PROBLEM TO SOLVE - Find the word "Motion" in the listing below, then return every line it appears in.

SUPPLIED MATERIAL -

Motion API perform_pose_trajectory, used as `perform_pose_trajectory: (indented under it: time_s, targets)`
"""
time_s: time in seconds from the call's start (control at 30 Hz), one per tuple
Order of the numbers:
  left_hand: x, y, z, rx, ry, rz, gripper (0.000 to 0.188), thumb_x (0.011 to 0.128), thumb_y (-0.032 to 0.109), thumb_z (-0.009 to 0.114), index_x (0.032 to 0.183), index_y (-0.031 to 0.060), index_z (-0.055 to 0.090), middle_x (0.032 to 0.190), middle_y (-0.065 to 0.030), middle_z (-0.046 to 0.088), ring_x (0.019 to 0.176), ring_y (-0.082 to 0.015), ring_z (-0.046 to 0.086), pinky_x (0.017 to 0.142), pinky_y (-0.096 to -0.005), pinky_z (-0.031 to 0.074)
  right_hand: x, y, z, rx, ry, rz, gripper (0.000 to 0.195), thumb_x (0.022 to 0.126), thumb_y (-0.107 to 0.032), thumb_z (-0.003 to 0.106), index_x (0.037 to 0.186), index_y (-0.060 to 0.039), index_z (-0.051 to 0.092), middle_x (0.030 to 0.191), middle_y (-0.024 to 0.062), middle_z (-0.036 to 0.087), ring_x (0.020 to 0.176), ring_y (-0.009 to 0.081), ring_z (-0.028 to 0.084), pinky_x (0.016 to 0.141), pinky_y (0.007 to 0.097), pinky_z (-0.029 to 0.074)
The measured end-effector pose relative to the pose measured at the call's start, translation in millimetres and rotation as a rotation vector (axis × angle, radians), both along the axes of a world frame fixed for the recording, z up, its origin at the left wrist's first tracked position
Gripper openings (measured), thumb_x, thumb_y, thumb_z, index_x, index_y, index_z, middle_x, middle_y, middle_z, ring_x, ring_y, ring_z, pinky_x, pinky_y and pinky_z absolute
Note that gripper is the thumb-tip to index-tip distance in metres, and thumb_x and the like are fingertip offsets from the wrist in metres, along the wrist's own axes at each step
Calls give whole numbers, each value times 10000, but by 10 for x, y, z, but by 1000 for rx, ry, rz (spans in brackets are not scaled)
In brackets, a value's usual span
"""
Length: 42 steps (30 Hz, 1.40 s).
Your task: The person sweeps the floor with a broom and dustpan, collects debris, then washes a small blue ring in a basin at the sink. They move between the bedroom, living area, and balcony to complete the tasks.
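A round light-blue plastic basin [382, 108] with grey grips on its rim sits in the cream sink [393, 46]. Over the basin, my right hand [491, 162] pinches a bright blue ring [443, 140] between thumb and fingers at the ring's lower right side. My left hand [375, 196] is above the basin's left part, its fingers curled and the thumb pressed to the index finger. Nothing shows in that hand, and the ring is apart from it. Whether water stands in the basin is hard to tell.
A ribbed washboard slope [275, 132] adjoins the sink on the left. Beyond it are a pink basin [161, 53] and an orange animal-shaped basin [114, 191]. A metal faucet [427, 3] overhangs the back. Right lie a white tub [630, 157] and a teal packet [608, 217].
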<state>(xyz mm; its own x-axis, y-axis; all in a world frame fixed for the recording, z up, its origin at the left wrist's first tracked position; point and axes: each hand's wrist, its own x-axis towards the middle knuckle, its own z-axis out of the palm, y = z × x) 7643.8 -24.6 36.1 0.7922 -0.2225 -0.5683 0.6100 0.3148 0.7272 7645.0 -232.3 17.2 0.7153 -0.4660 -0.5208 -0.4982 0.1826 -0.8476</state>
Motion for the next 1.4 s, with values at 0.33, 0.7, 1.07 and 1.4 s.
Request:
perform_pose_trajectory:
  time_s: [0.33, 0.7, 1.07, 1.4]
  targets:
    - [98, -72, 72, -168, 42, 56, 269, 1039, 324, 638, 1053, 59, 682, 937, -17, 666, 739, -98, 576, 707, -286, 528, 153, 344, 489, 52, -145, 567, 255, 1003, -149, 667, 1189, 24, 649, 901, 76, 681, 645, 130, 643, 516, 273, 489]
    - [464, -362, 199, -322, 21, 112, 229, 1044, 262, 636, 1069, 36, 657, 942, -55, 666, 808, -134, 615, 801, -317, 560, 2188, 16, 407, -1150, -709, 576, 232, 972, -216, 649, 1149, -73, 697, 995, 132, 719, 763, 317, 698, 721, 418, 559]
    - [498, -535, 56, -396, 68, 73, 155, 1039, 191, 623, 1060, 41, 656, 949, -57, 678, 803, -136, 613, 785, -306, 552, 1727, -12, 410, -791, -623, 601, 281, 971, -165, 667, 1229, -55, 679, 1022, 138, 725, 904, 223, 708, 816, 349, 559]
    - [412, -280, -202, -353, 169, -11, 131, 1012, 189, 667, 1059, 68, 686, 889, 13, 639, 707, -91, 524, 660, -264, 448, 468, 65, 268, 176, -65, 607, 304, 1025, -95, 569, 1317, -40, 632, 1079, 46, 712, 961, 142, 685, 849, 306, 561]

TASK RESPONSE -
Motion API perform_pose_trajectory, used as `perform_pose_trajectory: (indented under it: time_s, targets)`
Motion for the next 1.4 s, with values at 0.33, 0.7, 1.07 and 1.4 s.

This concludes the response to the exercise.